Foundation item: Projects(51078355, 50938008) supported by the National Natural Science Foundation of China; Project(CX2011B093) supported by the Doctoral Candidate Research Innovation Program of Hunan Province, China; Project(20117Q008) supported by the Basic Scientific Research Funds for Central Universities of China

Received date: 2011-09-02; Accepted date: 2012-04-26

Corresponding author: JIANG Li-zhong, Professor, PhD; Tel: +86-15116335688; E-mail: zhouwangbao@163.com

Abstract: Considering three longitudinal displacement functions and uniform axial displacement functions for shear lag effect and uniform axial deformation of thin-walled box girder with varying depths, a simple and efficient method with high precision to analyze the shear lag effect of thin-walled box girders was proposed.

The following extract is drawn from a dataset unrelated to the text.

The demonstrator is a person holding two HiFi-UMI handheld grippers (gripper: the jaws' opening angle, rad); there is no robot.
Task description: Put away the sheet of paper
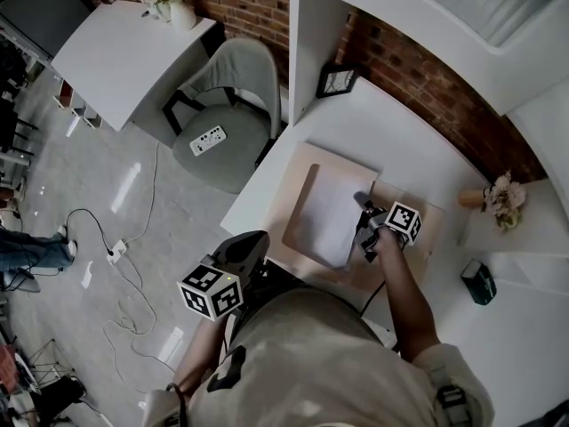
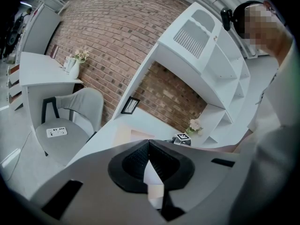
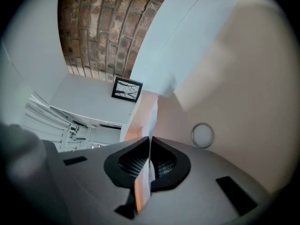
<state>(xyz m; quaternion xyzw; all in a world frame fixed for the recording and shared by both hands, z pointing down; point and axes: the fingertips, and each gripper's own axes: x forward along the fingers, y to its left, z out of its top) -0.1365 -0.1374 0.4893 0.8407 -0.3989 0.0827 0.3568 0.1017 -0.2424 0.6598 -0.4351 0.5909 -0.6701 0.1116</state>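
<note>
1. Right gripper (image 1: 366, 216): you hold it over the right side of the tan mat (image 1: 329, 154) on the white table (image 1: 382, 123). In the right gripper view its fingers (image 3: 161, 165) are closed on the sheet of paper (image 3: 151, 121). The sheet shows edge-on there, standing up out of the pinch.

2. Sheet of paper: the head view shows it white on the mat, with its right edge at your right gripper. The rest of the sheet spreads left from the gripper across the mat. How far the gripped edge is raised cannot be judged from the head view.

3. Left gripper (image 1: 253, 241): you hold it well apart from the sheet, off the table's near left edge and close to your body. In the left gripper view its fingers (image 2: 136, 165) are closed tip to tip, with nothing between them.

4. Surroundings:
- A small picture frame (image 1: 338, 80) leans at the back of the table, against the white shelf upright.
- A bunch of flowers (image 1: 502, 198) sits at the far right, near the brick wall.
- A grey chair (image 1: 227, 114) stands to the left of the table, with a white power strip (image 1: 207, 140) on its seat.
- A round fitting (image 3: 202, 135) shows in the surface beside the sheet in the right gripper view.
</note>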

The governing differential equations and boundary conditions of the box girder under lateral loading were derived based on the energy-variational method, and closed-form solutions to stress and deflection corresponding to lateral loading were obtained. Analysis and calculations were carried out with respect to a trapezoidal box girder under concentrated loading or uniform loading and a rectangular box girder under concentrated loading. The analytical results were compared with numerical solutions derived according to the high order finite strip element method and the experimental results. The investigation shows that the closed-form solution is in good agreement with the numerical solutions derived according to the high order finite strip method and the experimental results, and has good stability. Because of the shear lag effect, the stress in cross-section centroid is no longer zero, thus it is not reasonable enough to assume that the strain in cross-section centroid is zero without considering uniform axial deformation.